Deep inside a mountain on a remote island in the Svalbard archipelago, halfway between mainland Norway and the North Pole, lies the Svalbard Global Seed Vault. It is a fail-safe, state-of-the-art seed storage facility, built to stand the test of time – and of natural or manmade disasters.
Permanent protection for the world’s food crops
The purpose of the Vault is to store duplicates (‘back ups’) of all seed samples from the world’s crop collections. Permafrost and thick rock ensure that, even in the case of a power outage, the seed samples will remain frozen. The Vault can therefore be considered the ultimate insurance policy for the world’s food supply. It will secure, for centuries, millions of seeds representing every important crop variety available in the world today.

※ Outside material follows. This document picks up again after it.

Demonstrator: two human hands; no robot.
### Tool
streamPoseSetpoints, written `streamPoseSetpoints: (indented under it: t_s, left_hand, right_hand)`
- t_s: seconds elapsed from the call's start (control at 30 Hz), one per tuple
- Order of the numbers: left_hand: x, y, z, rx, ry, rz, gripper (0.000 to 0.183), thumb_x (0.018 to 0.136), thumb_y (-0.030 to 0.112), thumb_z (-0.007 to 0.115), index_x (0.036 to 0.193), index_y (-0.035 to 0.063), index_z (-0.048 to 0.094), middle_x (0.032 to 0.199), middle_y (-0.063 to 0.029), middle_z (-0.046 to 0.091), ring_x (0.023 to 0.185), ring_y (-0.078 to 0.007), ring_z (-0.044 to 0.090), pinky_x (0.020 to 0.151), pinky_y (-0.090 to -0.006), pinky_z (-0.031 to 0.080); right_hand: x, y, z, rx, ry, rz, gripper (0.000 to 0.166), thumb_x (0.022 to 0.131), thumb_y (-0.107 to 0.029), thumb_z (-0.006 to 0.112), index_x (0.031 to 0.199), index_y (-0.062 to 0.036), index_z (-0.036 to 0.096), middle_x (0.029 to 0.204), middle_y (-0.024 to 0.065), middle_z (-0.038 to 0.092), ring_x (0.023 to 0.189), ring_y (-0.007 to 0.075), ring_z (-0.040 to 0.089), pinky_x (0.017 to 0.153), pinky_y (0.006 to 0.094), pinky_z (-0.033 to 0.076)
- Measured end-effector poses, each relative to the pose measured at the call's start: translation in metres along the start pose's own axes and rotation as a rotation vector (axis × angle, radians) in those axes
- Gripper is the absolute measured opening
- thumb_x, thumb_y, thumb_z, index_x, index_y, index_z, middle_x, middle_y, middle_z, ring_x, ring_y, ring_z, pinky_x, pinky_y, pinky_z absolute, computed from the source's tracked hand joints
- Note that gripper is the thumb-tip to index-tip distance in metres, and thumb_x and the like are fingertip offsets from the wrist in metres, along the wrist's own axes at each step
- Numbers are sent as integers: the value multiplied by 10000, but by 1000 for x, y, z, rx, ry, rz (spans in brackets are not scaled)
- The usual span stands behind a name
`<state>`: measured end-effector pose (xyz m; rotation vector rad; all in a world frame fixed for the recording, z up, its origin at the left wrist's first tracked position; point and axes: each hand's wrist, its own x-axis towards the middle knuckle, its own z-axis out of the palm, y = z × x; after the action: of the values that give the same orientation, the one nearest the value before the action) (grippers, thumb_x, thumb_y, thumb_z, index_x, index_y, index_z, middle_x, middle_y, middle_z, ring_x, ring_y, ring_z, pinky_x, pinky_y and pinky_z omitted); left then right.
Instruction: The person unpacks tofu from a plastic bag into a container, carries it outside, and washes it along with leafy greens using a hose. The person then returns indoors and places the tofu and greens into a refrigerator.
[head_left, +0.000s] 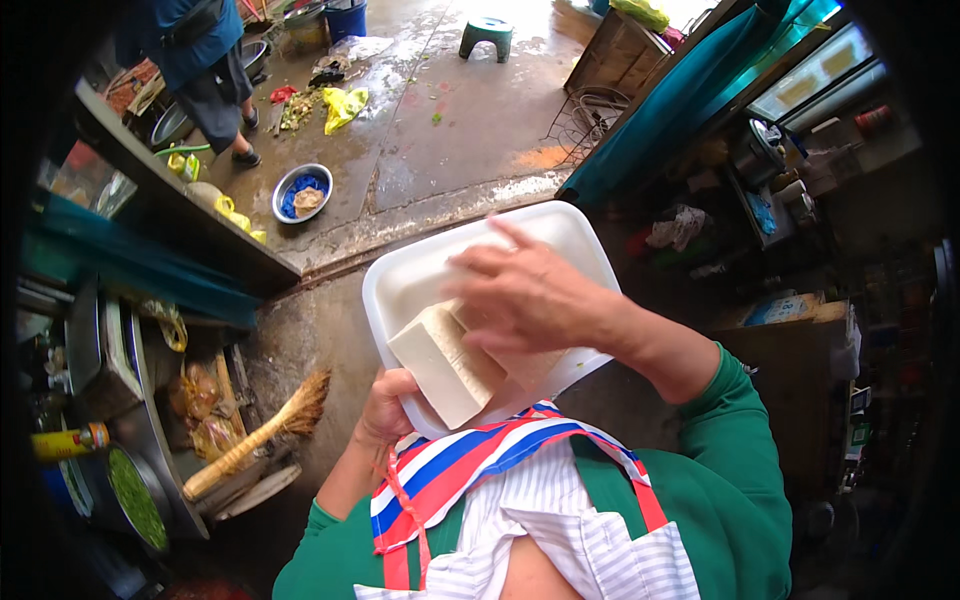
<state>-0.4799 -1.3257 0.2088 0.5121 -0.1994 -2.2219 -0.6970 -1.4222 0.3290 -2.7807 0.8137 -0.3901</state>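
A white plastic basin (581, 232) is held in front of my body, tilted. My left hand (391, 405) grips its near left rim, thumb over the edge. Inside sit pale blocks that look like tofu; the block on the left (450, 367) shows plainly. Beside it, a second block (525, 366) is partly covered by my right hand (525, 292). That hand is blurred over the basin, its fingers apart and nothing visible in them. Whether its lower fingers touch the tofu is hard to tell.
A doorway threshold (442, 225) crosses ahead, with a metal bowl (302, 193) just beyond. Farther out are a plastic stool (486, 39) and a standing person (202, 75). A bristle brush (259, 435) and a pan of chopped greens (136, 499) lie left. A dark cabinet (787, 367) stands right.
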Motion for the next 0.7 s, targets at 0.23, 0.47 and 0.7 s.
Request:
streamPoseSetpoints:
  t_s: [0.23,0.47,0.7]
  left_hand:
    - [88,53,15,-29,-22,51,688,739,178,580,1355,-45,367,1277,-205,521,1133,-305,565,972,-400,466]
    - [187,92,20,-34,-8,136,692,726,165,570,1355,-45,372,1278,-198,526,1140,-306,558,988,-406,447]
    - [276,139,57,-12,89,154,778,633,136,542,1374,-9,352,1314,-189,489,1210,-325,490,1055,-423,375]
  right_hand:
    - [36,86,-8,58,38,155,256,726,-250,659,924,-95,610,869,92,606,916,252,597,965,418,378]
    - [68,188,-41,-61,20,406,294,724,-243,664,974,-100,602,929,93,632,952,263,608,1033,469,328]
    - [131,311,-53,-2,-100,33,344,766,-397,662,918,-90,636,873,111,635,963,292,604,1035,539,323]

The entrance to the “fail-safe” seed vault will “gleam like a gem in the midnight sun,” signaling a priceless treasure within: seed samples of nearly every food crop of every country. The vault is designed to protect the agricultural heritage of humankind — the seeds essential to agriculture of every nation.

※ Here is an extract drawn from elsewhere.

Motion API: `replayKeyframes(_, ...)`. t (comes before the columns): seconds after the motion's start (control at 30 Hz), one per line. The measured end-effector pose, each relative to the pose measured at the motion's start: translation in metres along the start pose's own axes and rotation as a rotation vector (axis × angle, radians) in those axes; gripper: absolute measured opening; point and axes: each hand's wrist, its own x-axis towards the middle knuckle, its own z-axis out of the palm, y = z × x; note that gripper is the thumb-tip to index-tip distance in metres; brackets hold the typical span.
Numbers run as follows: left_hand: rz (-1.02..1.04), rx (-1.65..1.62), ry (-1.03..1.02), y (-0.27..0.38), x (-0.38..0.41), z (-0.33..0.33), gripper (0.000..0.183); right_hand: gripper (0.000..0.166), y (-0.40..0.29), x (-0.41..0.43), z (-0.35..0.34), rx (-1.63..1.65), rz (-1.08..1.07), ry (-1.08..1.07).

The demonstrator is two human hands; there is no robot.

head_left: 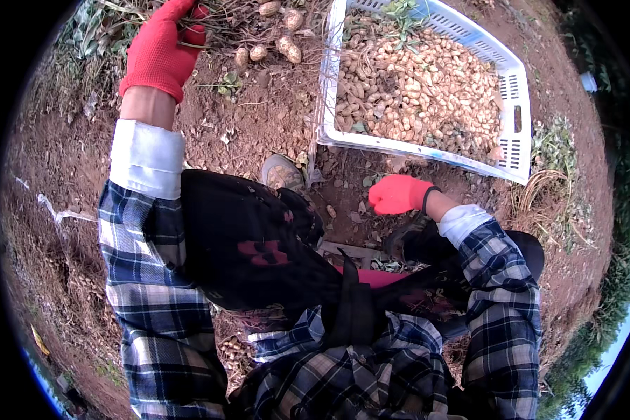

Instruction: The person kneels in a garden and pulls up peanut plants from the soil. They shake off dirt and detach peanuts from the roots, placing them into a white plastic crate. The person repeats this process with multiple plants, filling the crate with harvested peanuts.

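My left hand [160, 55], in a red knit glove, reaches to the top left with its fingers around thin peanut plant stems [210, 23]. Several unshelled peanuts [289, 49] hang among the roots to the right of it. My right hand [399, 195], also in a red glove, is curled into a fist below the crate, and no object shows in it. A white plastic crate [357, 139] with slotted walls stands at the upper right. It holds a large heap of peanuts in their shells [415, 89], with some green leaves and stems on top.
Reddish-brown soil [231, 126] surrounds the crate. A pile of leafy plants [92, 31] lies at the top left. Dry stems [546, 194] lie right of the crate. My shoe [282, 172] is near the crate's lower left corner. A loose peanut [331, 211] lies between my feet.
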Motion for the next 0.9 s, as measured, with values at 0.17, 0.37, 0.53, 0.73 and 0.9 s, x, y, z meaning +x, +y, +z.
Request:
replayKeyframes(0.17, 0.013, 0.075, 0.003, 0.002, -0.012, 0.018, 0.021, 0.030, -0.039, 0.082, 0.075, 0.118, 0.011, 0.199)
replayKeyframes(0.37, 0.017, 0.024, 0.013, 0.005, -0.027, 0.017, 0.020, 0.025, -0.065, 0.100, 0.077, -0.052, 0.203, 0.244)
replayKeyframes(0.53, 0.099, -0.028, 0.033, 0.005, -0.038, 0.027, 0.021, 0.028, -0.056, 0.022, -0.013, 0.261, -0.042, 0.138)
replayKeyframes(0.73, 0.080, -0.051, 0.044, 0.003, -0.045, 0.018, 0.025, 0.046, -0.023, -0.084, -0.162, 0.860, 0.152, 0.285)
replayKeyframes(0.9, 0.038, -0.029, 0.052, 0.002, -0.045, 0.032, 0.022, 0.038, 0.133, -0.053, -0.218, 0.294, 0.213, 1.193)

The purpose of the “Agricultural Noah’s Ark” is to conserve the seeds that will allow agriculture to adapt to challenges such as climate change and crop disease. The Arctic seed vault is part of a comprehensive global strategy being implemented by the Global Crop Diversity Trust to protect collections of crop genetic diversity around the world.
The site was chosen, in part, because the ground is perpetually frozen, providing natural back-up refrigeration that would preserve the seeds should electricity fail. Yet, even here, project architects had to consider how to offset the potential impacts of climate changes.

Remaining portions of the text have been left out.